In tubal pregnancy the gestational sac is completely made up of tubal tissue, with no participation from the ovarian or intraligamentary tissues. Following implantation of the ovum in the tubal epithelium (usually in the ampullo-isthmic or midtubal portion), chorionic villi and extravillous (intermediate) trophoblasts can grow predominantly intraluminally or penetrate into the wall, just as they do in the uterus, except that the wall here is much thinner. Trophoblastic invasion of muscle and vessels is a common finding of no clinical significance. Hydropic changes and polar trophoblastic proliferation can occur; they should not be overdiagnosed as hydatidiform mole. Changes resembling atherosclerosis may be seen in tubal arteries at the site of implantation, analogous to those occurring in the uterus in orthotopic pregnancy. The fallopian tube epithelium may undergo clear cell hyperplasia. Although a few tubal pregnancies have gone to term, the usual outcome is abortion. The maternal vessels rupture into the gestational sac and cause hematosalpinx ( Fig. 34.9 ). In the presence of a large hematosalpinx, it may be difficult to identify the products of gestation; numerous blocks from the intratubal blood clot should be taken for this purpose. Tubal rupture can occur (usually near the end of the second month) because of destruction of the tubal wall by the invading trophoblast, and this may result in severe intra-abdominal hemorrhage. This rupture may result in a brisk reactive proliferation of the mesothelium, with formation of papillae and psammoma bodies. These changes should be recognized as reactive and not misinterpreted as metastases or implants from an ovarian serous neoplasm. The necrotic trophoblastic tissue may be retained for a long time and appear as hyalinized ghost outlines of chorionic villi. On occasion, the appearance of these retained tissues corresponds to that of so-called placental site nodule , as described in the uterine corpus.

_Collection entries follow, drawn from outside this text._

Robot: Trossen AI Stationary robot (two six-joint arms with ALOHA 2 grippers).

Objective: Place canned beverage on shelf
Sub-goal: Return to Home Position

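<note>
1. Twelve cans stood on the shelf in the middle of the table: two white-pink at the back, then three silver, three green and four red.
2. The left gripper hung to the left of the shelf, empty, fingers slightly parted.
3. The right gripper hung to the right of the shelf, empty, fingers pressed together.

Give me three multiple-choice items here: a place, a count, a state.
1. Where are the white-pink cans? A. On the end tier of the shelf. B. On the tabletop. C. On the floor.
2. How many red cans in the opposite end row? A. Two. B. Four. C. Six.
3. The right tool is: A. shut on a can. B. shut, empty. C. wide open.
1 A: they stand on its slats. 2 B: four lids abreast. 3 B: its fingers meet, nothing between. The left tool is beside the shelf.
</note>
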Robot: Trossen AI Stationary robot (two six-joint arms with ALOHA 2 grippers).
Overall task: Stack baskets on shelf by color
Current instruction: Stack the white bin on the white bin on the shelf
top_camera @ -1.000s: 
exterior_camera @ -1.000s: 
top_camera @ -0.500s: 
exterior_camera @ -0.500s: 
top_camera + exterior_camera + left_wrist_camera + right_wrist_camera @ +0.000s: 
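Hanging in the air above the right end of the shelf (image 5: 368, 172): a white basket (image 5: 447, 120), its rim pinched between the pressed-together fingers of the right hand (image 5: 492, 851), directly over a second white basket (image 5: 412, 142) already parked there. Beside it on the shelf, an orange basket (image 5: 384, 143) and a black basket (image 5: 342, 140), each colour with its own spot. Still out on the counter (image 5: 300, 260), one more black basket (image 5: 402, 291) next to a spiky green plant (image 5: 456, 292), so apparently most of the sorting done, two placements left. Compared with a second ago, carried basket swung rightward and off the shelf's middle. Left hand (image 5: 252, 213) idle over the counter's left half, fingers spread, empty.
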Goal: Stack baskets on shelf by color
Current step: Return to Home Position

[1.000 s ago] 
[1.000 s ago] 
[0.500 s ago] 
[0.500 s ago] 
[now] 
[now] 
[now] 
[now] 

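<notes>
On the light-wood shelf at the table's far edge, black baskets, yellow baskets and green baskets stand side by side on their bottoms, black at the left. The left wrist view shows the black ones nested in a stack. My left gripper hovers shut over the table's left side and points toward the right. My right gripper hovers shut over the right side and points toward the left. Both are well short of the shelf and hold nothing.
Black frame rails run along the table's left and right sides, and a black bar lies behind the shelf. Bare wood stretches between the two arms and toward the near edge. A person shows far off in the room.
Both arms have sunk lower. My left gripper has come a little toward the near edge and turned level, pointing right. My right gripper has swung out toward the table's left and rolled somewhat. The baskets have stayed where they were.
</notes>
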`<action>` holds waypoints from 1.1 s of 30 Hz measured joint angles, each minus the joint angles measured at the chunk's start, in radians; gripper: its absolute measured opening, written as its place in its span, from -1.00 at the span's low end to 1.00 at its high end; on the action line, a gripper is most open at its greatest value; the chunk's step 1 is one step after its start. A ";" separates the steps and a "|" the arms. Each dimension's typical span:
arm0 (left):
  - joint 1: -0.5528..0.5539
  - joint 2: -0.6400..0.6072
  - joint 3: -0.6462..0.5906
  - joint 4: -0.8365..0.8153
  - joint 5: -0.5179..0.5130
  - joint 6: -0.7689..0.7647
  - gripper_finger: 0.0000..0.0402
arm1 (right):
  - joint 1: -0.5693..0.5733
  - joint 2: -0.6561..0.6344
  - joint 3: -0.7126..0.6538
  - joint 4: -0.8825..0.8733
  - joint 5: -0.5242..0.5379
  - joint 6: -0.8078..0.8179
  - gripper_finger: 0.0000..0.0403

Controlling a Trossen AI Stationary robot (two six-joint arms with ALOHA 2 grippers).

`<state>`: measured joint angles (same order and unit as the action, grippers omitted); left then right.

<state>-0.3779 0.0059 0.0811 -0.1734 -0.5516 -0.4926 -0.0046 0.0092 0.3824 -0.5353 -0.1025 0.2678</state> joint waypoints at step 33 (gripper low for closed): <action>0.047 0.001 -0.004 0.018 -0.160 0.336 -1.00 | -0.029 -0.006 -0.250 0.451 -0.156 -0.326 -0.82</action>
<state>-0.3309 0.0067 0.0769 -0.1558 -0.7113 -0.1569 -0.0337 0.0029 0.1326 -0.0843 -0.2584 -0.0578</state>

The usual treatment for tubal pregnancy is salpingectomy or laparoscopic salpingostomy (evacuation of the tubal implantation with preservation of the tube). Conservative laparoscopic procedures for tubal ectopic pregnancy can result in extratubal trophoblastic implants accompanied by persistent beta human chorionic gonadotropin (β-hCG) postoperative serum titers. Exceptionally, omental deposits of fetal parts are seen as a sequela of salpingectomy for ruptured ectopic pregnancy.
Uterine curettings in the presence of a viable tubal pregnancy show gestational endometrium, sometimes associated with the Arias-Stella reaction. When trophoblastic elements are not obvious in routinely stained sections from the curettings, some authors have suggested the utility of immunohistochemical stains for hCG, human placental lactogen (hPL), and keratin in the confirmation of an intrauterine pregnancy; however, we have not found this useful in routine practice. After death of the embryo or fetus there may be expulsion of the endometrial decidual cast, regeneration of the epithelium, and reestablishment of the cyclic pattern. Therefore, the presence of a proliferative, secretory, or menstrual endometrium in a patient with an adnexal mass does not rule out the possibility of an ectopic pregnancy.